The task of connecting building components is as old as building itself. Throughout history, the job has been handled in different ways depend­ing on the building material, the structural sys­tem and the particular requirements of the con­struction.

Fastenings must be designed in such a way that they do the job for which they are intended, are durable and robust, and exhibit sufficient load-carrying and deformation capacity. Fastenings for less critical applications, e.g. securing light­weight duct, lighting, and wiring, can be selected on the basis of the user’s experience and do not usually require analysis or structural review (outside areas of seismic hazard). On the other hand, fastenings that are relevant to life safety, i.e. whose failure could pose a hazard to life or result in significant economic loss, must generally be selected on the basis of structural considerations and are typically designed and detailed by a structural engineer. The design establishes whether the requirements of the ser­viceability and ultimate limit states are met. The serviceability limit state includes requirements for limiting deformation, and requirements on durability (corrosion, chemical resistance). At the ultimate limit state it must be proven that the design value of the actions does not exceed the design value of the fastening resistance. Analy­ses of the serviceability and ultimate limit states generally make a distinction between the type and direction of the load. Section 1.3 deals with loads acting on connections and section 3.7 with the distribution of these loads to the fas­teners. The capacities of the fastenings are explained in relation to the type of fastener and type of base material as well as failure mode in sections 4 to 9. The behaviour of fasteners under seismic excitations and under fire is dealt with in sections 10 and 11 respectively. Corro­sion and corrosion protection is discussed in section 12 and the influence of fastenings on the capacity of concrete members in which they are installed is explained in section 13. Require­ments on the suitability of fasteners for the application in question and the design of fasten­ings are discussed in section 14.

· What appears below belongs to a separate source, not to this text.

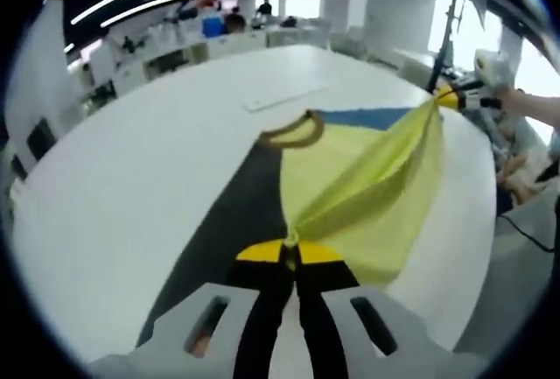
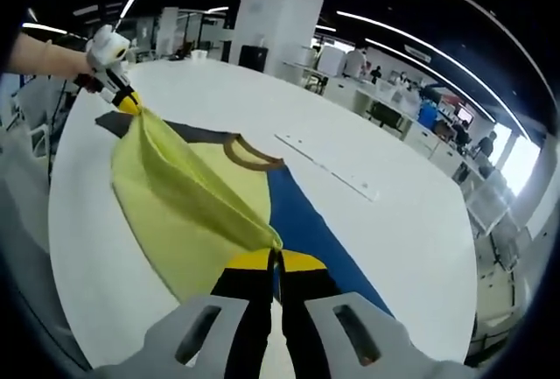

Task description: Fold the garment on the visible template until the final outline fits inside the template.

Actions (loads) can be classified according to the frequency of their occurrence and their duration. In addition, we can make a distinction as to whether or not inertial forces are involved. Table 1.1 provides an overview of various actions. Dynamic forces arise in cases of impact, earthquake, explosion or machines that generate large inertial loads. If the load is per­manent or occurs only a few times and does not include inertial forces, then the action is consid­ered to be static. If the number of load cycles is large but, again, inertial loads are not present, then we refer to fatigue loading. If inertial forces are involved, then the action is dynamic, regardless of the number of load cycles.

Fasteners transfer applied tension loads to the base material in various ways. Load-transfer mechanisms are typically identified as mechanical interlock, friction or bond (Fig. 2.1).

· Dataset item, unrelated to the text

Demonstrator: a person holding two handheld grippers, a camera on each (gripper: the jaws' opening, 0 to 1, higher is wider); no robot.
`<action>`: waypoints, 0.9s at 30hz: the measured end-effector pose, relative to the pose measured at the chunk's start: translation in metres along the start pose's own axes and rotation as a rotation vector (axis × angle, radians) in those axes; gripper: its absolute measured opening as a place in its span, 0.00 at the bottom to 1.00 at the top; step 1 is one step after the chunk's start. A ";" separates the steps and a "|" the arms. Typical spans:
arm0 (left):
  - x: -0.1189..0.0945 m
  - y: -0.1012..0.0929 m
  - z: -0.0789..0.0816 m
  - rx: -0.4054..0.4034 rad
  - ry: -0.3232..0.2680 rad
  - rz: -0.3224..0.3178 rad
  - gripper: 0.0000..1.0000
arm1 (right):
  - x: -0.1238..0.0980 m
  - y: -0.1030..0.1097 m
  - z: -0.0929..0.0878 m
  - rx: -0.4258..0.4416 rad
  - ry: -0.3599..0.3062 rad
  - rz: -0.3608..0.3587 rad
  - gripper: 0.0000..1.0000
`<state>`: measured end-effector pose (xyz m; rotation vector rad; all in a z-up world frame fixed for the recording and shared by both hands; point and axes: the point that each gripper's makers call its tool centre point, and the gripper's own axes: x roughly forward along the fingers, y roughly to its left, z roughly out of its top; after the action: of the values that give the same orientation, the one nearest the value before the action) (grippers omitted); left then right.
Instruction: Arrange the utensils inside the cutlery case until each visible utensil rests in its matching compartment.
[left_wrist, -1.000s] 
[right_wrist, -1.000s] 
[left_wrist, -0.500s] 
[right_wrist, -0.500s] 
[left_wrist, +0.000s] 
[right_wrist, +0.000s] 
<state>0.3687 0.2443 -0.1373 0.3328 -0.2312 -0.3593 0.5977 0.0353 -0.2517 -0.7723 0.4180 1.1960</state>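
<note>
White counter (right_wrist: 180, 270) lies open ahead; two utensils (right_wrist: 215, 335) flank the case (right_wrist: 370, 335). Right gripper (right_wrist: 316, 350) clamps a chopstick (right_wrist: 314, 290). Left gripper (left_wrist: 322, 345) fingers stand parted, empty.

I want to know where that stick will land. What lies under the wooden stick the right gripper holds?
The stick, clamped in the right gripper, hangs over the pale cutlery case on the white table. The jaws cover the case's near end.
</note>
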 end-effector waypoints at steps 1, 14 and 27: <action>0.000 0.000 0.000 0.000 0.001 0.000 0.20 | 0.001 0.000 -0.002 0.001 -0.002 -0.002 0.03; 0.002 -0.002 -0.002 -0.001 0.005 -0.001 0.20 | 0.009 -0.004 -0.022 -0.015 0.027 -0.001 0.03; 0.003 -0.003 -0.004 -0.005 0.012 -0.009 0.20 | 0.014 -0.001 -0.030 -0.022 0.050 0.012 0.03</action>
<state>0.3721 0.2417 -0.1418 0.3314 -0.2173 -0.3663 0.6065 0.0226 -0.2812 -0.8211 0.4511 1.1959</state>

A variety of inserts are used for cast-in-place installations. These include lifting inserts for the transportation of precast concrete components, anchor channels, embedded plates with headed studs, bent reinforcing bars equipped with internally threaded unions, as well as custom components for hanging heavy facade panels and for securing masonry. Sections 2.2.1 to 2.2.4 describe the more common cast-in-place systems listed above. Design procedures for cast-in-place headed anchors and anchor channels are outlined in section 14.

Lifting inserts used for the transport of plain and reinforced concrete precast elements must often conform to applicable local specifications regulating their design. Examples include the safety guidelines of Germany’s Hauptverband der gewerblichen Berufsgenossenschaften (1992) and the U. S. Occupational Safety and Health Administration (OSHA) (1989) which specifies capacity requirements for inserts and lifting hardware.